→ ABOUT THIS TASK
For every entry that follows, return the words exactly and omit any picture.

→ Entries taken from a collection
..........
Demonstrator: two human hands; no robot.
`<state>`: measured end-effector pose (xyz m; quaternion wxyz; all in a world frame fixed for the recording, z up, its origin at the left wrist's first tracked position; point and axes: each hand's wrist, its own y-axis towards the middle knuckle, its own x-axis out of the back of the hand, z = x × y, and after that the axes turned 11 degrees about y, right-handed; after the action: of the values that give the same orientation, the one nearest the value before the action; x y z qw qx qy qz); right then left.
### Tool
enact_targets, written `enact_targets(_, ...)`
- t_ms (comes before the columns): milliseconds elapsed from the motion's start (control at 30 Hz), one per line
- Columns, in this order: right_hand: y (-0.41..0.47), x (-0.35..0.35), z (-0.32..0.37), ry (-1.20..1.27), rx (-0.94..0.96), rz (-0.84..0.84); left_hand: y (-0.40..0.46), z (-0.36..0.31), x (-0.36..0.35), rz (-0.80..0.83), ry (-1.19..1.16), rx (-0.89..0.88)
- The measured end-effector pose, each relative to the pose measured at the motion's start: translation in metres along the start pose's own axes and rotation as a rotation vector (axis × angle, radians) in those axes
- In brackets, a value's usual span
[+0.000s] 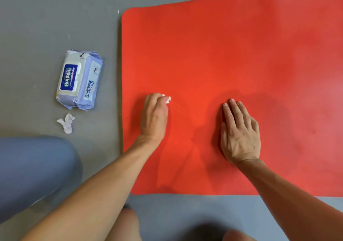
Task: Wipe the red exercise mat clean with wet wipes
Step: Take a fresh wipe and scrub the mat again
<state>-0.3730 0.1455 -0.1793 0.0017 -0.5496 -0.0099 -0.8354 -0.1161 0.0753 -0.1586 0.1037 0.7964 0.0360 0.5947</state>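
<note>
Red exercise mat (232, 64) lay flat on the grey floor (46, 18), near-left corner area in work. Left hand (155, 116) was curled round a balled white wet wipe (168, 99), pressing it on the mat near the left edge. Right hand (239, 131) lay flat, fingers straight, palm down on the mat, holding nothing, likely pinning it. Wipe pack (78, 79) sat on the floor left of the mat, lid closed; a used crumpled wipe (66, 123) lay just in front of it.

Risks: the wipe was bunched small, so strokes may leave unwiped strips; the mat could creep or ruck if the right hand lifts.

Most of the wipe was hidden under the fingers. The mat ran out of frame right. Dirt or wet streaks hard to make out.
</note>
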Motion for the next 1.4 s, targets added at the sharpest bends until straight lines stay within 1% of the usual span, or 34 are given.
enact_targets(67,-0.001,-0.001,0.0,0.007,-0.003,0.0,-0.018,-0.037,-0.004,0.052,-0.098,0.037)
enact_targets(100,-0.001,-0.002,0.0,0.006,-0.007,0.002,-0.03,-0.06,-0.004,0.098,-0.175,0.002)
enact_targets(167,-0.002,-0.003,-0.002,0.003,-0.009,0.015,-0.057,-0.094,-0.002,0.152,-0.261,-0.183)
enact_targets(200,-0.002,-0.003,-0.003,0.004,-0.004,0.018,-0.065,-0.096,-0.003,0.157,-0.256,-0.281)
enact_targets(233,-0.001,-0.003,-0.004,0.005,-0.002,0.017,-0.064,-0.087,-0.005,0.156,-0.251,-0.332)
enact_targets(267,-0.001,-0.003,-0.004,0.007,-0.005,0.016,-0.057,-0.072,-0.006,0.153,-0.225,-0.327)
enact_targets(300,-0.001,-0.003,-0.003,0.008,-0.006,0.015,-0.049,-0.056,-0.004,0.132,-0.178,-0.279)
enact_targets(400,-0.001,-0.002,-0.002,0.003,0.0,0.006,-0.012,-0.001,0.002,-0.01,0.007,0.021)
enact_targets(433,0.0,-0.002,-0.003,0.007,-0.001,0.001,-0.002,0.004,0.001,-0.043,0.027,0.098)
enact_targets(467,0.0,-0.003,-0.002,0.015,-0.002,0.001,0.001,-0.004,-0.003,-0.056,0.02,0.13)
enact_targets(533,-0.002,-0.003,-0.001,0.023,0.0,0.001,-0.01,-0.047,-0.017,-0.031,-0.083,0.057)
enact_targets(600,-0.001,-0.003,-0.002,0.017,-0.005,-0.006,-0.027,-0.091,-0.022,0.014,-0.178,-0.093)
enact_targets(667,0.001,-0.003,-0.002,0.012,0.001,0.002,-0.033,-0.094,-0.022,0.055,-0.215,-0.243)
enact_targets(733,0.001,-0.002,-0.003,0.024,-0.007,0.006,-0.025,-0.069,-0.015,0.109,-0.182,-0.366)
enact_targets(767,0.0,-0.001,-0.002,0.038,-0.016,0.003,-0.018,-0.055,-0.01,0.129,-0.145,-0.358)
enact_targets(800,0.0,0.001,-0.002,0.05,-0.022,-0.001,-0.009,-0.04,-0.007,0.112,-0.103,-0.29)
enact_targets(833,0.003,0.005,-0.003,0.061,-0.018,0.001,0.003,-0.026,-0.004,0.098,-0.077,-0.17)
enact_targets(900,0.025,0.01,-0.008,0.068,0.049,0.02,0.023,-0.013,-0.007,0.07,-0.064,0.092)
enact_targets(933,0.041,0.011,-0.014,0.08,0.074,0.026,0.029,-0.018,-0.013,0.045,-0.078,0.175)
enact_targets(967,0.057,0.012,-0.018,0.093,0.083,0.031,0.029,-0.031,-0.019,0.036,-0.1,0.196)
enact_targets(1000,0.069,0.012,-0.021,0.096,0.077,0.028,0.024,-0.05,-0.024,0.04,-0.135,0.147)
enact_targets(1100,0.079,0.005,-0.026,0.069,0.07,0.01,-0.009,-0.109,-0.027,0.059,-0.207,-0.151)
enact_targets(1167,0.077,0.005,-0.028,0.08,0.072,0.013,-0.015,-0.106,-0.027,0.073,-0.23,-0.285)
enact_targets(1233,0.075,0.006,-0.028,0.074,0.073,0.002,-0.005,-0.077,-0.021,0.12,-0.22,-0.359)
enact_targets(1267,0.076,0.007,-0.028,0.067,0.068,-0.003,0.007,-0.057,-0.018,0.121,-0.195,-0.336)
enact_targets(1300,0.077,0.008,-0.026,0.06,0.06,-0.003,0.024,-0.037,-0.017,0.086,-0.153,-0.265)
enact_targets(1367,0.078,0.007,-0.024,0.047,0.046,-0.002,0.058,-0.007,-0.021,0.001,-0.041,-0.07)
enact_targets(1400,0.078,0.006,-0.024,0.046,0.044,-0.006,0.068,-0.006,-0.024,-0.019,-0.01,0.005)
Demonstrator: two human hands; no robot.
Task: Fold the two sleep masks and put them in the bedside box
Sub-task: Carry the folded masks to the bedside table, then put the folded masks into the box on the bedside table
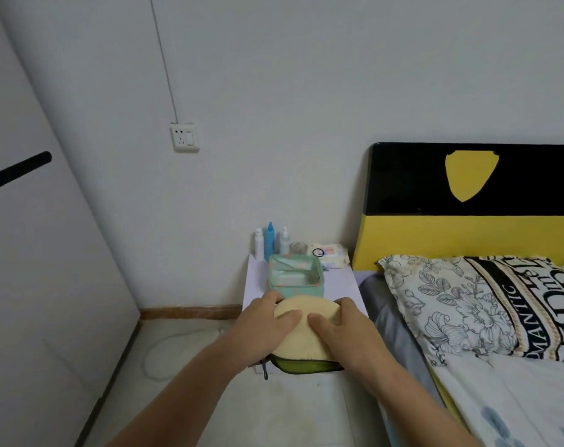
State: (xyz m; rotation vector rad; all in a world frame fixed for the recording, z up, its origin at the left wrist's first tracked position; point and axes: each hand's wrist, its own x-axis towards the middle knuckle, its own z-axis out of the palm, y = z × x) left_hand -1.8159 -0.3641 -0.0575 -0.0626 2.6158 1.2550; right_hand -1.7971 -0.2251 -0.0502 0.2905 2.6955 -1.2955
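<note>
A cream-yellow sleep mask (301, 345), folded into a rounded pad, lies on the bedside table (342, 285). My left hand (261, 327) grips its left edge with the thumb on top. Against its right edge presses my right hand (342, 333), thumb on top too. Under the pad a green sleep mask (306, 366) with a dark border sticks out at the table's front edge, its strap dangling. Just behind the hands stands the mint-green fabric bedside box (295, 279), top open.
Bottles (269, 241), a jar and a pack of wipes (330, 254) line the back of the table. A bed with a patterned pillow (487, 304) and a black-yellow headboard is at right. A white cabinet wall stands left, tiled floor below.
</note>
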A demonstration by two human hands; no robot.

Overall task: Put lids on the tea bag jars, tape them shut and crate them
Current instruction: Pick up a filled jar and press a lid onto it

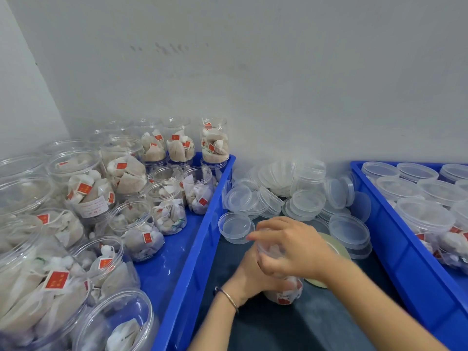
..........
→ WRITTEN ANSWER
Demonstrator: two human hands; no robot.
`<state>`: measured end-effector pose (xyz m; quaternion wxyz; all in a world frame fixed for the recording, z up, its origin at the left wrist's first tracked position; point and axes: each hand's wrist, its own y-axis towards the middle knuckle, its own x-axis out of the back of the hand, z = x × y, and after that the axes turned 11 degrees about y, right-handed; after the action: of the values that give the same orientation, the one nearest the value before the action; x y z qw qx qy qz); right then left.
### Tool
enact_targets, written `enact_targets(_, ...)`
- t_ms (comes before the columns): milliseconds elapsed from the motion's start (control at 30 Hz), one per line
- Columns, in this order: right_hand: y (-0.41..0.47), x (-0.35..0.35), z (-0.32..0.37), ry (-1.20..1.27), rx (-0.94..0.96), rz (-0.84..0.84); left_hand: y (-0.40..0.46), z (-0.36..0.31), x (-0.36..0.35), rz (-0.80..0.83), ry (-1.19..1.16), rx (-0.89..0.88)
- The measured end-effector pose, each relative to the pose measured at the motion's start: translation in metres along the start pose's own axes and rotation as a rotation vector (axis × angle, radians) in those axes
- In brackets, a value's usual span
[+0.000s] 
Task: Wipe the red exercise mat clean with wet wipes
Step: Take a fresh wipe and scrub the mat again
<state>-0.3730 0.1455 -0.1793 0.0017 -0.5496 -0.0099 -0.8354 -0.1161 0.0753 -0.1586 0.1037 0.7964 0.0360 0.5947</state>
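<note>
Red exercise mat (232, 64) lay flat on the grey floor (46, 18), near-left corner area in work. Left hand (155, 116) was curled round a balled white wet wipe (168, 99), pressing it on the mat near the left edge. Right hand (239, 131) lay flat, fingers straight, palm down on the mat, holding nothing, likely pinning it. Wipe pack (78, 79) sat on the floor left of the mat, lid closed; a used crumpled wipe (66, 123) lay just in front of it.

Risks: the wipe was bunched small, so strokes may leave unwiped strips; the mat could creep or ruck if the right hand lifts.

Most of the wipe was hidden under the fingers. The mat ran out of frame right. Dirt or wet streaks hard to make out.
</note>
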Motion for the next 1.4 s, targets added at the sharpest bends until straight lines stay within 1% of the usual span, or 34 are given.
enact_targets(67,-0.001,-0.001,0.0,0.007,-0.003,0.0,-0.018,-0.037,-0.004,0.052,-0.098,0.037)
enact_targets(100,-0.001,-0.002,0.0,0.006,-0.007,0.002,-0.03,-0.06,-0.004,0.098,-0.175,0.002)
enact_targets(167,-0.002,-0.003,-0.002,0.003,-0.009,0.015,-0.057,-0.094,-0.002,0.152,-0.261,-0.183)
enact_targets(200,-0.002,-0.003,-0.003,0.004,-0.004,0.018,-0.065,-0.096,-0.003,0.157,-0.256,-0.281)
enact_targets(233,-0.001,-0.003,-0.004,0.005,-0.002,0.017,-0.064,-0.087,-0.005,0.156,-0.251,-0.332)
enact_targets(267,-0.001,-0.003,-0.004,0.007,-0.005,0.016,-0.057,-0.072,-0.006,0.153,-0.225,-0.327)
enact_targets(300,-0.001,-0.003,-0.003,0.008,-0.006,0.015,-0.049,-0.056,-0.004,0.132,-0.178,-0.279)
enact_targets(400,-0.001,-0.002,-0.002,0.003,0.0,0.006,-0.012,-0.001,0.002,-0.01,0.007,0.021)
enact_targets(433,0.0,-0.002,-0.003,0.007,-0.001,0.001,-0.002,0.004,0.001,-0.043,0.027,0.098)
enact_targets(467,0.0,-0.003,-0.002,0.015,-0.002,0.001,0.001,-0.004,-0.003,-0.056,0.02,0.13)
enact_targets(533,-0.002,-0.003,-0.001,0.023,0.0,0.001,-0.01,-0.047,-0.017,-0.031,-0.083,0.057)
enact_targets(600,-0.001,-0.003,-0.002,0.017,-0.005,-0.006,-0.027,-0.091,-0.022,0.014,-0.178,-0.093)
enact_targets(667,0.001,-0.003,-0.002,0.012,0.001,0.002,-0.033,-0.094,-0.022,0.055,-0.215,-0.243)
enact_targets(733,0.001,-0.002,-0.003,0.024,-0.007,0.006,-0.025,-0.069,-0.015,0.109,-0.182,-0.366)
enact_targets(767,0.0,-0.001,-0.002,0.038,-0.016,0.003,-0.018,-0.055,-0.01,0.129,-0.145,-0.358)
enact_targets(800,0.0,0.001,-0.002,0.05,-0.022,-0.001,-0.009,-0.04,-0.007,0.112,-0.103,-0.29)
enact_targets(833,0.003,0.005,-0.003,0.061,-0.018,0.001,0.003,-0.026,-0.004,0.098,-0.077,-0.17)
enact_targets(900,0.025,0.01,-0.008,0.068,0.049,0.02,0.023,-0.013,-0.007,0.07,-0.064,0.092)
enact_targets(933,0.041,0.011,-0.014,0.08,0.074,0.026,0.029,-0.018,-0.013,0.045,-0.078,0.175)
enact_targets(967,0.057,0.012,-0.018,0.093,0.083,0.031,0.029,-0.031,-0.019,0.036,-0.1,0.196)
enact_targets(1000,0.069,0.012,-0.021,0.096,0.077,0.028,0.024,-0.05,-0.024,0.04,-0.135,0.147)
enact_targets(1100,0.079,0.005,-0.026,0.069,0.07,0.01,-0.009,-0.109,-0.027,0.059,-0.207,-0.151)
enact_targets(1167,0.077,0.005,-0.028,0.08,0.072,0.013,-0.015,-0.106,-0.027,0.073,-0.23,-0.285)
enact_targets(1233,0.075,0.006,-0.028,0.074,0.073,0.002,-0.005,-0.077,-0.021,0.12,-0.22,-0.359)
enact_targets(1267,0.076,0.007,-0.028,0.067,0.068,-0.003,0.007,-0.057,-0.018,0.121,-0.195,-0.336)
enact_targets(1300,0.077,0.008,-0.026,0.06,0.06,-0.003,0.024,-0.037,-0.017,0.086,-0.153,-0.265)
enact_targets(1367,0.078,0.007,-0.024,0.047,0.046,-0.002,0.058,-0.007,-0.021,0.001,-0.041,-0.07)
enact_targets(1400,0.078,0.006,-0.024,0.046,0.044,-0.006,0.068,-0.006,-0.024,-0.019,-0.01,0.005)
Demonstrator: two human hands; no robot.
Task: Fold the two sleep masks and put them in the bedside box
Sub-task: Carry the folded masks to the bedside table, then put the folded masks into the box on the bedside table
State: (xyz m; rotation vector rad; all in a world frame fixed for the recording, z up, its origin at the left wrist's first tracked position; point and axes: each hand's wrist, its own x-axis towards the middle knuckle, its own z-axis out of the palm, y = z × x) left_hand -1.8159 -0.3641 -0.0575 -0.0626 2.6158 1.2550; right_hand -1.7971 -0.2251 -0.0502 0.2905 2.6955 -1.2955
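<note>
A cream-yellow sleep mask (301, 345), folded into a rounded pad, lies on the bedside table (342, 285). My left hand (261, 327) grips its left edge with the thumb on top. Against its right edge presses my right hand (342, 333), thumb on top too. Under the pad a green sleep mask (306, 366) with a dark border sticks out at the table's front edge, its strap dangling. Just behind the hands stands the mint-green fabric bedside box (295, 279), top open.
Bottles (269, 241), a jar and a pack of wipes (330, 254) line the back of the table. A bed with a patterned pillow (487, 304) and a black-yellow headboard is at right. A white cabinet wall stands left, tiled floor below.
</note>
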A demonstration by two human hands; no robot.

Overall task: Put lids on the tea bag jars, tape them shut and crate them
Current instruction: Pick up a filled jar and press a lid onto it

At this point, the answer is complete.